_Problem requirements:_ Nothing but a number should be given: how many lines in the entries below include the string "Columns".

[Items from a dataset]
=-=-=-=-=
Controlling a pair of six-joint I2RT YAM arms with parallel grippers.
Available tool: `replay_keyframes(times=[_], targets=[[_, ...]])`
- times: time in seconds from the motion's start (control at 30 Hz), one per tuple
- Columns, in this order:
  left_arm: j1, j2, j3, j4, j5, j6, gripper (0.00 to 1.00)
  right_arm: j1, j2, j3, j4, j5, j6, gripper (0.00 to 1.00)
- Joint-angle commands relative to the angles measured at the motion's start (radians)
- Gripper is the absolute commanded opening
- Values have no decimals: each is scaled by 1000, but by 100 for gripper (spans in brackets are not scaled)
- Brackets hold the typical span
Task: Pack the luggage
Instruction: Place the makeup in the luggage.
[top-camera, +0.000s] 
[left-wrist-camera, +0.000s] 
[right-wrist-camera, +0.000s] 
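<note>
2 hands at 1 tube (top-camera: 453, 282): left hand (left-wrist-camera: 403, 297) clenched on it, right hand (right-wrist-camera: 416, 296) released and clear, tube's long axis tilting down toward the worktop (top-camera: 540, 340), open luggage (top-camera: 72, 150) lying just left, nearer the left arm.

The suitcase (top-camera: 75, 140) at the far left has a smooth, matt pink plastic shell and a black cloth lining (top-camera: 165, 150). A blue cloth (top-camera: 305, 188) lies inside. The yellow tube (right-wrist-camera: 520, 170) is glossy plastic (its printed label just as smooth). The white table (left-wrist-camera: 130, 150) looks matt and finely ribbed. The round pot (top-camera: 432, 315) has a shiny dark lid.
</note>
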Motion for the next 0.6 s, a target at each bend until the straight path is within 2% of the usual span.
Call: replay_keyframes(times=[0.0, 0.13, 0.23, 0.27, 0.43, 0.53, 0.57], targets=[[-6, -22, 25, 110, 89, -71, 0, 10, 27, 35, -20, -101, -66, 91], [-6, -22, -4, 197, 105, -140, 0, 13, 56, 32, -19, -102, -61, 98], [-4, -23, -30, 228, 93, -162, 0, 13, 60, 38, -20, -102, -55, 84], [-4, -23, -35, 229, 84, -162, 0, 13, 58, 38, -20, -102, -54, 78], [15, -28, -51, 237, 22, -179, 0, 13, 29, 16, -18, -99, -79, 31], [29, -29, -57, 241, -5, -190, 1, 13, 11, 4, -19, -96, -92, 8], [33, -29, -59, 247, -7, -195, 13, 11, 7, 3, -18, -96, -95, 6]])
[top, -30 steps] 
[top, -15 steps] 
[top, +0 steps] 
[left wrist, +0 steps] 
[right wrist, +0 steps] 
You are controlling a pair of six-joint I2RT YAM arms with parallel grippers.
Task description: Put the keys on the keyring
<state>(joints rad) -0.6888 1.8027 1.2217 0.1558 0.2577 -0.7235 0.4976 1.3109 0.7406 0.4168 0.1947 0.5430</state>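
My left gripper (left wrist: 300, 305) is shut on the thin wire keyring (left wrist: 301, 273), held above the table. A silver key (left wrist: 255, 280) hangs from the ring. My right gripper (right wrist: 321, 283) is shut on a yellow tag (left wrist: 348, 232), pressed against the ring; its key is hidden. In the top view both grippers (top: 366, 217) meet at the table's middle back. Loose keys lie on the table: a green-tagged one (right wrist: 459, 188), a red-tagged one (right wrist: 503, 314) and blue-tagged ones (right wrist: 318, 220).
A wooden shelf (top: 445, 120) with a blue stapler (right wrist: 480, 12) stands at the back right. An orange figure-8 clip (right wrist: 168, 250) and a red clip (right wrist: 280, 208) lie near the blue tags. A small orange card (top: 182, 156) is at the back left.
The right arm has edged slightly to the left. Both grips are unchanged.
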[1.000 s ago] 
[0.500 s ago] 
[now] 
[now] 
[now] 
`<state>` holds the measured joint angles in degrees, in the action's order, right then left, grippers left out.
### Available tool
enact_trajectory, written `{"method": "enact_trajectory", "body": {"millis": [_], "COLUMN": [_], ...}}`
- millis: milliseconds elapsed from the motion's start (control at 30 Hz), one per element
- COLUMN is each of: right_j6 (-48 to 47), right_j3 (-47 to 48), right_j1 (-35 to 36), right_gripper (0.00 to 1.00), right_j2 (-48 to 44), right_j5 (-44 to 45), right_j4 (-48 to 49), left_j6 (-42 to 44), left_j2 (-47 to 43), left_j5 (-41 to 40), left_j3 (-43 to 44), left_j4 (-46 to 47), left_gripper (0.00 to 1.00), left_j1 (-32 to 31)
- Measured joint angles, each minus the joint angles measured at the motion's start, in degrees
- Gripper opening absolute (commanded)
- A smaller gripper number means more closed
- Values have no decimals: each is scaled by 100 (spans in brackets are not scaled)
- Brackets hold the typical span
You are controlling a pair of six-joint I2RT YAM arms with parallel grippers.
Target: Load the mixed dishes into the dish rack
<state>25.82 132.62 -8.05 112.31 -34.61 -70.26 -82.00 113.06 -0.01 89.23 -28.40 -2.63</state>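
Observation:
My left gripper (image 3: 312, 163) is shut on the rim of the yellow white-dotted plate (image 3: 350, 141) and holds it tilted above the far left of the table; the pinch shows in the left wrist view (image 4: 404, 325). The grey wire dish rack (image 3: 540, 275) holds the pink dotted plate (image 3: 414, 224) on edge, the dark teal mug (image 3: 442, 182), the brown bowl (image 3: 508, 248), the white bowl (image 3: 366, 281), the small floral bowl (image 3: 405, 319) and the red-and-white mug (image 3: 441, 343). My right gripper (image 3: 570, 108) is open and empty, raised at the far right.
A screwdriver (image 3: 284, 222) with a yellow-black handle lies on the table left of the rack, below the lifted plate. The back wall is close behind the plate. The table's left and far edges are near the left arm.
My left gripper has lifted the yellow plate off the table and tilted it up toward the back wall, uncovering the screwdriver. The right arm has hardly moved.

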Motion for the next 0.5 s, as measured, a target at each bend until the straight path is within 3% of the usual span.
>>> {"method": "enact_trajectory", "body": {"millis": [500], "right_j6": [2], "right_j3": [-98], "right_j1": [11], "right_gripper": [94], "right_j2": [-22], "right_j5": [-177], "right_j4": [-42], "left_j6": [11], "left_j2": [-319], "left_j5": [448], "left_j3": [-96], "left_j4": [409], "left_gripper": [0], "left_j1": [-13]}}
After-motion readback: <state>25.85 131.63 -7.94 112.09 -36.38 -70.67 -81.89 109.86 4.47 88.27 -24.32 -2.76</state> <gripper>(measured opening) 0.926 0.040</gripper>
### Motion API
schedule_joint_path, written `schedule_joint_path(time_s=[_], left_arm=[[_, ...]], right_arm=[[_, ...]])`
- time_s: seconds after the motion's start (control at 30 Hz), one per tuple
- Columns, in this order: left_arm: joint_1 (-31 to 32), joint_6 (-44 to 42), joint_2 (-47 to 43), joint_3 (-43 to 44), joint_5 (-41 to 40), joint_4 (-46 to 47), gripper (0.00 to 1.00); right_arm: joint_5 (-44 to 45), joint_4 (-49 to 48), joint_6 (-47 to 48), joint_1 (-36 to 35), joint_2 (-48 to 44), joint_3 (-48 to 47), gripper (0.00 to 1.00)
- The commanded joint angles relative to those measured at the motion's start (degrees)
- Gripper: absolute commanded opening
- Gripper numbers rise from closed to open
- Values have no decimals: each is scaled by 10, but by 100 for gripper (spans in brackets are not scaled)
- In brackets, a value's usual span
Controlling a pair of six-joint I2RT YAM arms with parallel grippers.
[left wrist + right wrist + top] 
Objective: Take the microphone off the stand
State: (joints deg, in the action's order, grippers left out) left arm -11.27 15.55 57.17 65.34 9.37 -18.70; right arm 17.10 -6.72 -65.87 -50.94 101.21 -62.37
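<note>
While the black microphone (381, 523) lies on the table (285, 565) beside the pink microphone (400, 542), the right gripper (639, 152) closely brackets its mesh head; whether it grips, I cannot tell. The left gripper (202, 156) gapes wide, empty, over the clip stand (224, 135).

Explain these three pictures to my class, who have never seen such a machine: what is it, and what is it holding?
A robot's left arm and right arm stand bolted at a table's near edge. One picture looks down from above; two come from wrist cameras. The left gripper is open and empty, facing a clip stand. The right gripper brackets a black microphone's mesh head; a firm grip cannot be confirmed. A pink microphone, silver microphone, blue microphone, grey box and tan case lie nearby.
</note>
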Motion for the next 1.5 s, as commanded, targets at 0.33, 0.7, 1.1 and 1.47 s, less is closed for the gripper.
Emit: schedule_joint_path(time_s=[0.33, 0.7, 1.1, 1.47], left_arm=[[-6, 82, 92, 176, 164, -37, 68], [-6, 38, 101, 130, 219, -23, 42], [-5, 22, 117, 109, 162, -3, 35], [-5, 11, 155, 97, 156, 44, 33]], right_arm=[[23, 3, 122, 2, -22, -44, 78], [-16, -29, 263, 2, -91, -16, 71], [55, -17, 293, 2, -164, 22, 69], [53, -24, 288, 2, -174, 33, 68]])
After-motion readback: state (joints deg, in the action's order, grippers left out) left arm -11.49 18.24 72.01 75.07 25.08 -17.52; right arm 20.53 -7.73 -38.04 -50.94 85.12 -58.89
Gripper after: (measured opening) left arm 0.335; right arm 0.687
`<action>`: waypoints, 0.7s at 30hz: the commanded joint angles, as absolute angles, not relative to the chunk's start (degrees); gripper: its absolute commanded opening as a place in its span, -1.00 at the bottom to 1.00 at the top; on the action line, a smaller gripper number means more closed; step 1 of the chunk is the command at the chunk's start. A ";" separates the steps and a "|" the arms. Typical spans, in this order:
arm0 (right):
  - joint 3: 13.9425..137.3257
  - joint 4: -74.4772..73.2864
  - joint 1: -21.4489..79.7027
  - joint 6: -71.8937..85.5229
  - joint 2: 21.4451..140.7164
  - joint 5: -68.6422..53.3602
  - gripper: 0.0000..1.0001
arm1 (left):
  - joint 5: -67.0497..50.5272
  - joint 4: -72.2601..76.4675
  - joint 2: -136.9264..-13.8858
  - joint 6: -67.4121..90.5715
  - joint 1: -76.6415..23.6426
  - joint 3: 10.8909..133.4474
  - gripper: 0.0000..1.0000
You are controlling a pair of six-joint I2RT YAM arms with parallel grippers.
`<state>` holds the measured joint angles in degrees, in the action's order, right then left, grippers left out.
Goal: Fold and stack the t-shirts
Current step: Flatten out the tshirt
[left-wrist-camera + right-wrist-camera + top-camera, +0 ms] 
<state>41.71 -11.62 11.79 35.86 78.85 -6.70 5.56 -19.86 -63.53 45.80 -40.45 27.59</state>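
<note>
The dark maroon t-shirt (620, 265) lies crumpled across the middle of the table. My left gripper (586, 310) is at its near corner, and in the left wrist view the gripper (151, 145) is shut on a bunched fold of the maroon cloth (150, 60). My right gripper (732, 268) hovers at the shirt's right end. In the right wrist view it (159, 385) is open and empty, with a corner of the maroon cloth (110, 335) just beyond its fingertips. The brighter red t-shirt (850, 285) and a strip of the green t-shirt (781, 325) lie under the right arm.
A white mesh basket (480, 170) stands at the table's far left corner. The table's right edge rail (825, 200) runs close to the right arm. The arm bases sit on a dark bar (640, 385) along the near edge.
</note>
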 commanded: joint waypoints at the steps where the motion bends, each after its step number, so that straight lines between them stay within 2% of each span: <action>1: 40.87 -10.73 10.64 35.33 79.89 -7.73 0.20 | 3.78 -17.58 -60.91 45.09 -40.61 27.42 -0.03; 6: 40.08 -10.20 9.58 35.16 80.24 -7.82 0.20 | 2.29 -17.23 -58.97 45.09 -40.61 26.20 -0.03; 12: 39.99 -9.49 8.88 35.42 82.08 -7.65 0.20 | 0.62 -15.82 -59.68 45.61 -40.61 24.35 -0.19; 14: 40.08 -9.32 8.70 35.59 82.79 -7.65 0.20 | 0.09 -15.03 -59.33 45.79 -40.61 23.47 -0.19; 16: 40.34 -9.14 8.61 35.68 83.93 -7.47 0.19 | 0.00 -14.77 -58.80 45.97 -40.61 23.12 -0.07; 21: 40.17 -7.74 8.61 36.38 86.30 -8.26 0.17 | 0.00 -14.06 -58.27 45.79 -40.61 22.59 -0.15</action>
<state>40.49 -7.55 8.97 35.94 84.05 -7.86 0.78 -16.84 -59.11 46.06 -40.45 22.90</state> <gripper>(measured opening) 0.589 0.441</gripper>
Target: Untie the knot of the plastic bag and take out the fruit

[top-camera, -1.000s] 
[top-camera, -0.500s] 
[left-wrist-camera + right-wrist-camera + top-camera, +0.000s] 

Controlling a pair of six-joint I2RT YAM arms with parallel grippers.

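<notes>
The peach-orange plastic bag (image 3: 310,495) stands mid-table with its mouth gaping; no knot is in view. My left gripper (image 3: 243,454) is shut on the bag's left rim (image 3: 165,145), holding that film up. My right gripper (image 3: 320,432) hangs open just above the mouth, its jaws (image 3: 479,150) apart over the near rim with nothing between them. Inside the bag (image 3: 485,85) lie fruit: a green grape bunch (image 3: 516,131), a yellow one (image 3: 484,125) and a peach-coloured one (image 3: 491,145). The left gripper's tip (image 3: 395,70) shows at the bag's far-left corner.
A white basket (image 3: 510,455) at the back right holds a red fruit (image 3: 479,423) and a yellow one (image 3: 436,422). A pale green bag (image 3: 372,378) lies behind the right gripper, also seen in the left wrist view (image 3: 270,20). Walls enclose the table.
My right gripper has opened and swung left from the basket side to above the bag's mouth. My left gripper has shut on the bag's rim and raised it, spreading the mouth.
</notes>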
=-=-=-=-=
_Solution:_ 2